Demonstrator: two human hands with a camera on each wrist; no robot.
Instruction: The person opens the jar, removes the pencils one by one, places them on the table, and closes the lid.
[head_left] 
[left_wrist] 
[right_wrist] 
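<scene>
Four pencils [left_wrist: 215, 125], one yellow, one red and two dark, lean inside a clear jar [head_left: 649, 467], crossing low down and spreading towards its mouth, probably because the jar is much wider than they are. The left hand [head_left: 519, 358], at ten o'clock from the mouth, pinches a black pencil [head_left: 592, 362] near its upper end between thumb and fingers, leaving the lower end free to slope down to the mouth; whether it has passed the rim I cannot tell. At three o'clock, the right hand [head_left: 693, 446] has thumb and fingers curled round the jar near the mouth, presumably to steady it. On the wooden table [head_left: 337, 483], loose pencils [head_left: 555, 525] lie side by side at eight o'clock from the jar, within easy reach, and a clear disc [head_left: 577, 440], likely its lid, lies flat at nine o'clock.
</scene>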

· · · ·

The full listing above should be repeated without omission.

RESULT FOR THIS EXERCISE
Demonstrator: two human hands with a camera on each wrist; no robot.
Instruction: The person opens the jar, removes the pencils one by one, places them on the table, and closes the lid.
[head_left] 
[left_wrist] 
[right_wrist] 
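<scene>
Four pencils [left_wrist: 215, 125], one yellow, one red and two dark, lean inside a clear jar [head_left: 649, 467], crossing low down and spreading towards its mouth, probably because the jar is much wider than they are. The left hand [head_left: 519, 358], at ten o'clock from the mouth, pinches a black pencil [head_left: 592, 362] near its upper end between thumb and fingers, leaving the lower end free to slope down to the mouth; whether it has passed the rim I cannot tell. At three o'clock, the right hand [head_left: 693, 446] has thumb and fingers curled round the jar near the mouth, presumably to steady it. On the wooden table [head_left: 337, 483], loose pencils [head_left: 555, 525] lie side by side at eight o'clock from the jar, within easy reach, and a clear disc [head_left: 577, 440], likely its lid, lies flat at nine o'clock.
</scene>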

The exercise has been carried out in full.